Süddeutsche Zeitung, 25.06.2013
Flüchtlinge wollen auch Trinken einstellen
Hungerstreik in München
Die Flüchtlinge im Hungerstreik in der Münchner Innenstadt haben den Druck auf die Behörden erhöht. "Wir werden nun auch nichts mehr trinken", sagte ein Sprecher der Gruppe bei einer improvisierten Pressekonferenz am Dienstag. "Wir sind uns bewusst, dass wir unser Leben und unsere Gesundheit riskieren. Die Verantwortung dafür liegt bei den deutschen Behörden."
Die Zahl der nun in einen "trockenen Hungerstreik" getretenen Menschen bezifferte ein weiterer Sprecher auf etwa 70. Die drei Kinder der Gruppe würden sich an dem Hungerstreik nicht beteiligen.
Die Flüchtlinge kommen unter anderem aus Bangladesch, Pakistan, Myanmar, Syrien und Afghanistan. Sie protestieren mit ihrer Aktion gegen die ihrer Meinung nach menschenunwürdigen Lebensumstände in bayerischen Asylbewerberheimen und fordern eine sofortige Anerkennung als politisch Verfolgte nach Artikel 16a des Grundgesetzes.
Die Protestierenden kritisieren, dass sie in Sammelunterkünften leben müssen, man sie zwangsweise mit Essenspaketen versorgt und sie der Residenzpflicht unterliegen. In einer Erklärung prangerten sie auch die Bundesregierung an, die Diktaturen politisch und wirtschaftlich unterstütze und so mitverantwortlich sei, dass viele Menschen zur Flucht gezwungen würden.
Bislang habe noch kein Vertreter der Behörden mit ihnen Kontakt aufgenommen, sagte der Sprecher am Dienstag. Er appellierte an die Bürger in Bayern, eine "menschenverachtende" Flüchtlingspolitik nicht mehr zu unterstützen.
Der Hungerstreik hatte am Samstag nach einer genehmigten Demonstration durch die Münchner Innenstadt begonnen.

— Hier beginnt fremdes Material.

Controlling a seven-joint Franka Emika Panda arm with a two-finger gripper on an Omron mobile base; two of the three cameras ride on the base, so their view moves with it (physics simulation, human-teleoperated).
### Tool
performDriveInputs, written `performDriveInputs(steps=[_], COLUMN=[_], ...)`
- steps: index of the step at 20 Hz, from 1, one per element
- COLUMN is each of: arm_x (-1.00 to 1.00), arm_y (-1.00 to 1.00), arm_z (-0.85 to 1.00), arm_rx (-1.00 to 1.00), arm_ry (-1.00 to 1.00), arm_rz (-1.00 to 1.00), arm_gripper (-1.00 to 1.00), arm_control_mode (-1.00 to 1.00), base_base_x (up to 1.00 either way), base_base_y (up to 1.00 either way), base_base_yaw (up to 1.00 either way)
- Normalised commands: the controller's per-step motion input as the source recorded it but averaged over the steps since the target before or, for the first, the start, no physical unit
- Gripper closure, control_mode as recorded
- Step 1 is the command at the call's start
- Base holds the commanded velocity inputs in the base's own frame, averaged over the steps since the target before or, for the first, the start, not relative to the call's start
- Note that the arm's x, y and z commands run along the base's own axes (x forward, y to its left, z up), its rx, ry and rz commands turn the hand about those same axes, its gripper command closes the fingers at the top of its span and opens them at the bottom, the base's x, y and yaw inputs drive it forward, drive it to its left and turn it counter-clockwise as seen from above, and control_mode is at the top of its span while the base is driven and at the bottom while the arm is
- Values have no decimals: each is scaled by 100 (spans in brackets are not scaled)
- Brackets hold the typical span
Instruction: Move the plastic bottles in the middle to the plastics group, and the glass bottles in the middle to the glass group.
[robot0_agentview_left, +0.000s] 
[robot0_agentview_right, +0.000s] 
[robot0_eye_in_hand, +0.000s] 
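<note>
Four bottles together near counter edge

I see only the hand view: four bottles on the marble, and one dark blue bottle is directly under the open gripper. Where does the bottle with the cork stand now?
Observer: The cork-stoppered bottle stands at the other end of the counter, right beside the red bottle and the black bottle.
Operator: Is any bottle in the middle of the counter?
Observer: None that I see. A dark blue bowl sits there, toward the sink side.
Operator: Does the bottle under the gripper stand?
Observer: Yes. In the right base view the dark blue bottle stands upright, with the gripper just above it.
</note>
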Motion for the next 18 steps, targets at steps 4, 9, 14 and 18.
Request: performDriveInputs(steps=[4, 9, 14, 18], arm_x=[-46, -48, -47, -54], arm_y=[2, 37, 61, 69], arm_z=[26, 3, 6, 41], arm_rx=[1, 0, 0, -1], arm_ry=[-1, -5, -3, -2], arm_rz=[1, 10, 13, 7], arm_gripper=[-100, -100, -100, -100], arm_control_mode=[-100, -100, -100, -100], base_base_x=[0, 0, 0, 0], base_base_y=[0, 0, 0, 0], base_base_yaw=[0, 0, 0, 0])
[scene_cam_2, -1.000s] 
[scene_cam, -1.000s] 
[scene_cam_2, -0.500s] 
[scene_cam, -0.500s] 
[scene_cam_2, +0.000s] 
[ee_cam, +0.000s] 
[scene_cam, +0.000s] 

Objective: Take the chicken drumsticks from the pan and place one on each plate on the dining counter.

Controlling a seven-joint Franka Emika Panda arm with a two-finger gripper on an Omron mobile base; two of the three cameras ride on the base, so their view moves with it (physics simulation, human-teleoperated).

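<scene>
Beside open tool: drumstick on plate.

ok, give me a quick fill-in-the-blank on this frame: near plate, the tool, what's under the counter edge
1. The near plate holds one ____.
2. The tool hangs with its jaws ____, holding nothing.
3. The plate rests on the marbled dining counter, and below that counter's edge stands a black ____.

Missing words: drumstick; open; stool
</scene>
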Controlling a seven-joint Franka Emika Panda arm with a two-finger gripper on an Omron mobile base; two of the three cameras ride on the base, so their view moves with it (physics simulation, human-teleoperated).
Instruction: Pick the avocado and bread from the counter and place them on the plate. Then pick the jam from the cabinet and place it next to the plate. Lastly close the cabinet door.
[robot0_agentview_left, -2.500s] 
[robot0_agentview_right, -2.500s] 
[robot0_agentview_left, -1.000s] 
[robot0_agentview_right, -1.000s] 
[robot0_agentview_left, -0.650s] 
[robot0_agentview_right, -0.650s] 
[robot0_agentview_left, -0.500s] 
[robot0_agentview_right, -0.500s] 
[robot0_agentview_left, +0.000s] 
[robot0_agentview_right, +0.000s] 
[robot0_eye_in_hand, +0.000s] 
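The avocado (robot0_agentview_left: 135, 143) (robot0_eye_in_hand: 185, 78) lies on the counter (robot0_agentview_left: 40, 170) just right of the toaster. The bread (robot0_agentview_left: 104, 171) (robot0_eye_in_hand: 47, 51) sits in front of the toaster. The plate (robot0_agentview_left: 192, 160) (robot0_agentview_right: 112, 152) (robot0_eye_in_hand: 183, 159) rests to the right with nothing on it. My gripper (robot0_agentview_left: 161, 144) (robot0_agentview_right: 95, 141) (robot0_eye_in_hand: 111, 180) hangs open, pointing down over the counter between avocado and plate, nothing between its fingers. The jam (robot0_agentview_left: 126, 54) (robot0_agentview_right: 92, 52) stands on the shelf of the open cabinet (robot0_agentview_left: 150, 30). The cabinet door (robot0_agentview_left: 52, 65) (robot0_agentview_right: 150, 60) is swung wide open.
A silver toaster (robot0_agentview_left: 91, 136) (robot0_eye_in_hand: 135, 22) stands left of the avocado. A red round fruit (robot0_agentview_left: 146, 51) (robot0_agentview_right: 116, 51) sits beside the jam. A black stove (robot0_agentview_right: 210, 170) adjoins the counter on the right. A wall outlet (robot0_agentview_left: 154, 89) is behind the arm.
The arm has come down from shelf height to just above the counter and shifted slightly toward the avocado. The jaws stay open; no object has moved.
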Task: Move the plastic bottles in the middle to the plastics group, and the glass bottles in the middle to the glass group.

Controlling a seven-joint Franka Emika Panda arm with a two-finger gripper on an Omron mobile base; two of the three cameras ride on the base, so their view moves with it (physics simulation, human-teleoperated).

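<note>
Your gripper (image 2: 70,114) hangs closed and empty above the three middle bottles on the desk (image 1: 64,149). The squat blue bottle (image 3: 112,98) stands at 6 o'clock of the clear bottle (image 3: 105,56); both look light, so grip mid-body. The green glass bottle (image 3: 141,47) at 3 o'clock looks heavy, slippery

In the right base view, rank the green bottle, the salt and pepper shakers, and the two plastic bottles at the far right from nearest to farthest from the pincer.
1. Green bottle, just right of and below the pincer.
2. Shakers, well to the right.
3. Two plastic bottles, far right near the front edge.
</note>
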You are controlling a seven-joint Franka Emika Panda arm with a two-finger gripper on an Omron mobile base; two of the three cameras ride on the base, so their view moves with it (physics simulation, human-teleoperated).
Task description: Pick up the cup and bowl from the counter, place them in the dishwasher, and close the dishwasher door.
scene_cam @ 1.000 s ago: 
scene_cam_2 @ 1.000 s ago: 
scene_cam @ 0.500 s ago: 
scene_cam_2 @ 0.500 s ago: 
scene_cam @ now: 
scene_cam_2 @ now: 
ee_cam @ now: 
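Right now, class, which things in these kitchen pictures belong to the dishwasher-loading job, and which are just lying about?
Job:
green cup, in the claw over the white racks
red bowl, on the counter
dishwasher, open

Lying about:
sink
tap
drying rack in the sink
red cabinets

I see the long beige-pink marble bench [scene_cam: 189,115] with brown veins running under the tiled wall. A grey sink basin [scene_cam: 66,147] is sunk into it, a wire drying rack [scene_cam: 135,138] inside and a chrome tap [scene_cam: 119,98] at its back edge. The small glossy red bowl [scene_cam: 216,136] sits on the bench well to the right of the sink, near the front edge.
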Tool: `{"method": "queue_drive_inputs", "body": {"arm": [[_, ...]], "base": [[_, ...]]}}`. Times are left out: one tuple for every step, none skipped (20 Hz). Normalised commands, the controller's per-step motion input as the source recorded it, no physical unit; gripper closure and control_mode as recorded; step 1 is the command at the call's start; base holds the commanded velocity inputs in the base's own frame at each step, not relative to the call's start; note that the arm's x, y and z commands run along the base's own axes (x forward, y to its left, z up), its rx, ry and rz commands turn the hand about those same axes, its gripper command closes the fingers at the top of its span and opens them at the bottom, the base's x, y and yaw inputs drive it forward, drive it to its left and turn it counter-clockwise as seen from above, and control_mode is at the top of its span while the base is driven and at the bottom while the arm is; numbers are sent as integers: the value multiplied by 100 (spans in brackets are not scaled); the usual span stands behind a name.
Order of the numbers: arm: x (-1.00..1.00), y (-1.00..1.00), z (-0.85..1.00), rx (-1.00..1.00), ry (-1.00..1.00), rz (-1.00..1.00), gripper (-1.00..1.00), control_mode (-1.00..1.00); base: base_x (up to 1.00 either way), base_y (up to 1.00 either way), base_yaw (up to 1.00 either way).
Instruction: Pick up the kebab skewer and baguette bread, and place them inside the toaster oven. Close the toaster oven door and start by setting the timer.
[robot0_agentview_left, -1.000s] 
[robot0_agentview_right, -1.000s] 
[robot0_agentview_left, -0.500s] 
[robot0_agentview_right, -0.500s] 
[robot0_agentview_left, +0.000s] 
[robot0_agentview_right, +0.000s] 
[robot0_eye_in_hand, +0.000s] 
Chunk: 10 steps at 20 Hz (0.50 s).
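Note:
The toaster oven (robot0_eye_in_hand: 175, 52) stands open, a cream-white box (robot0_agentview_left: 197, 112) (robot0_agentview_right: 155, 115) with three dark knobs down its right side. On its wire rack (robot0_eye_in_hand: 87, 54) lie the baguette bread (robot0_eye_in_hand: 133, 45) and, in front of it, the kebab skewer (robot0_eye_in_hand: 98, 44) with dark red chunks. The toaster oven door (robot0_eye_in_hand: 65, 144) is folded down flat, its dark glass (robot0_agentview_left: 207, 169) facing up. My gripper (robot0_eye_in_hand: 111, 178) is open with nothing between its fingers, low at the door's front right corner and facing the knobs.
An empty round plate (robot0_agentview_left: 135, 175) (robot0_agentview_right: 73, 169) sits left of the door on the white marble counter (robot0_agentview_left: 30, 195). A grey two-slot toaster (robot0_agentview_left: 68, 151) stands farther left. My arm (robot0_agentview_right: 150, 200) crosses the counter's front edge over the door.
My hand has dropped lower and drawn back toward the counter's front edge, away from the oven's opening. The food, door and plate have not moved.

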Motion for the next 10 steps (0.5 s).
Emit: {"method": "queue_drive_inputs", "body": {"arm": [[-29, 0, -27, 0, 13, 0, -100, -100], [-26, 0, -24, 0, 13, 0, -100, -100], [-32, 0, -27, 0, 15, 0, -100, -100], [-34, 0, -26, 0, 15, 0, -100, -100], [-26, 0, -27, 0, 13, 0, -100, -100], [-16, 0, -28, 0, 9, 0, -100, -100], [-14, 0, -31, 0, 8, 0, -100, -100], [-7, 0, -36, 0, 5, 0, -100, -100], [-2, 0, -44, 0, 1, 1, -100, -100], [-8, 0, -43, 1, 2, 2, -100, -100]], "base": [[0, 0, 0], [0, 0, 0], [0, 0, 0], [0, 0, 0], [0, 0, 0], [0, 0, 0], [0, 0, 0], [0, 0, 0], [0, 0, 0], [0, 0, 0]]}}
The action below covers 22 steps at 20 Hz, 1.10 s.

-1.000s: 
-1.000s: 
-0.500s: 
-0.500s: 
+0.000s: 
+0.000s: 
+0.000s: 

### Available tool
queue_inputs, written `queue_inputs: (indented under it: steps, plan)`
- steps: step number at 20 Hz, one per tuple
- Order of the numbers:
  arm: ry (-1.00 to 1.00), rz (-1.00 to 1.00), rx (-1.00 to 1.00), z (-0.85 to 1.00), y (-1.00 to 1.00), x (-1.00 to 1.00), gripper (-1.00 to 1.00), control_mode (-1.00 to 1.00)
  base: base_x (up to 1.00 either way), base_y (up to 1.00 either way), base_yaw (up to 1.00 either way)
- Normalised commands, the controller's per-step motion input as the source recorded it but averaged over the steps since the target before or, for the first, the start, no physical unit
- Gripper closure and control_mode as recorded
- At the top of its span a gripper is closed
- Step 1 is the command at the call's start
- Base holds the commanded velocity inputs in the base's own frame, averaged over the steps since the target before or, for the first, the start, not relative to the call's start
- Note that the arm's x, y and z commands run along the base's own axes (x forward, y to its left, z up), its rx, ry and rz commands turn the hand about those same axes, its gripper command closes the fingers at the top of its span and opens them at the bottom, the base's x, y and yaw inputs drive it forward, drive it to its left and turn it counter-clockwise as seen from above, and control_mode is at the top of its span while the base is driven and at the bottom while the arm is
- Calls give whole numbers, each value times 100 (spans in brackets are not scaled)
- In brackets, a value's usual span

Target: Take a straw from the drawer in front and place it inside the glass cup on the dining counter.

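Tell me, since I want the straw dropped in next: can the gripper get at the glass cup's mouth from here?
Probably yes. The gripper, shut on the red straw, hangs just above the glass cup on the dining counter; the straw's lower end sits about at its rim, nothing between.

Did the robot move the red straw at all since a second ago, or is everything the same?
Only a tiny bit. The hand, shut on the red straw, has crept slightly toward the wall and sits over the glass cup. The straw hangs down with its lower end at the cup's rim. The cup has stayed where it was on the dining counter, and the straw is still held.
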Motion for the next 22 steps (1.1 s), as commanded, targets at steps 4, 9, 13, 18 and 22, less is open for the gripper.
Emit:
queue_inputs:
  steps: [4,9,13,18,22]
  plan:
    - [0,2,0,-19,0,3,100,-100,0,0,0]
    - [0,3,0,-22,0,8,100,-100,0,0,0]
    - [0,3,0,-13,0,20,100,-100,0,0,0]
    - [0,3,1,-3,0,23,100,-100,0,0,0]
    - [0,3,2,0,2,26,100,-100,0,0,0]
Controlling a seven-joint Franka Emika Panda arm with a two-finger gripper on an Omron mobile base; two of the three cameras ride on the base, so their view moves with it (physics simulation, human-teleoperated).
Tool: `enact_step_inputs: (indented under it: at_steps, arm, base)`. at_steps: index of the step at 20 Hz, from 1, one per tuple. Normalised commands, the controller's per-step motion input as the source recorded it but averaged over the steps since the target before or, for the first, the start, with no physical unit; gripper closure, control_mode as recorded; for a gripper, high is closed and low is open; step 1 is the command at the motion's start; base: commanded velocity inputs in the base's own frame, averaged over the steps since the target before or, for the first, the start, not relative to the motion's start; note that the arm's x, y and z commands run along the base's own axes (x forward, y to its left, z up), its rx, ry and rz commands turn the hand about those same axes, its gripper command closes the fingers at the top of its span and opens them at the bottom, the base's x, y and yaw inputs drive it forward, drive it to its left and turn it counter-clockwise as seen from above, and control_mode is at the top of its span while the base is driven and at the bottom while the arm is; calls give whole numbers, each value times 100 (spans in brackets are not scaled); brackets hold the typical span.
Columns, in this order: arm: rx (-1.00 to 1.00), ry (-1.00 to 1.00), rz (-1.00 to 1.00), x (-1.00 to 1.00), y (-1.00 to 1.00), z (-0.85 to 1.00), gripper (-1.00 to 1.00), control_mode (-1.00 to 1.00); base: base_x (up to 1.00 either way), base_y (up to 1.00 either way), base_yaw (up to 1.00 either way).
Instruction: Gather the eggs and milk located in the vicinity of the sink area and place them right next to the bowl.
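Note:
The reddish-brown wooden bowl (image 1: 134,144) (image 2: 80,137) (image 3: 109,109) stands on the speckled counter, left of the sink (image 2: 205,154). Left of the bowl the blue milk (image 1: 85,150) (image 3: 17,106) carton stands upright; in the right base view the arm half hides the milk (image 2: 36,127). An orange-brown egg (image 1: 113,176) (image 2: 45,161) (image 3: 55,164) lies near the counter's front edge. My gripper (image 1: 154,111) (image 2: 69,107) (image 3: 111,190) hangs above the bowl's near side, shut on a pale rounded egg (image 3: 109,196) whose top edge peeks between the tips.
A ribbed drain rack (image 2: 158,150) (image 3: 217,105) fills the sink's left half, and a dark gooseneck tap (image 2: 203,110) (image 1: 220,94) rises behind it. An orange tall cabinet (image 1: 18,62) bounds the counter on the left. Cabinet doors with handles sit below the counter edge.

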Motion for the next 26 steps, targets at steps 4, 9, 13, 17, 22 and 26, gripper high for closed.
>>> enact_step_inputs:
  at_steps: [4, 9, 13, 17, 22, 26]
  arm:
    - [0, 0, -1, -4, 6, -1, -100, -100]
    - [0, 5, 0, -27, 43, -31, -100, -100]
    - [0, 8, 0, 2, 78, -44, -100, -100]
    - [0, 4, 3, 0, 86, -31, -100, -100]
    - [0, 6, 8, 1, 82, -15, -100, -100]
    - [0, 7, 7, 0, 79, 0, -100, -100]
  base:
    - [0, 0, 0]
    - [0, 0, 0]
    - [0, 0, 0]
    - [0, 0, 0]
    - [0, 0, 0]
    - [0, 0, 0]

Ein Teil der Demonstranten ließ sich nach deren Ende auf dem Münchner Rindermarkt in der Nähe des Marienplatzes nieder und lebt dort seither in provisorischen Zelten unter primitiven Bedingungen. Sie werden von Helfern aus der linken Szene unterstützt.
Zuvor hatte sich die Situation bei der Unterbringung von Asylsuchenden in München zugespitzt, täglich kommen 25 bis 60 neue Asylbewerber an. Die Regierung von Oberbayern nutzt nun auch Plätze in der Bayernkaserne, wo die Stadt im Winter Obdachlose einquartiert hatte. Mit mehr als 1100 Asylbewerbern ist die ehemalige Kaserne bis zur Kapazitätsgrenze belegt - wie auch die anderen zehn Gemeinschaftsunterkünfte in der Landeshauptstadt.
Vergangene Woche hatte die Regierung von Oberbayern eine umstrittene Unterkunft in der St.-Veit-Straße in Berg am Laim wieder geöffnet, um der Situation überhaupt Herr werden zu können. Diese wurde im Jahr 2009 wegen unhaltbarer hygienischer Zustände geschlossen; mittlerweile warten in den Containern wieder 100 Personen auf die Bearbeitung ihrer Asylanträge.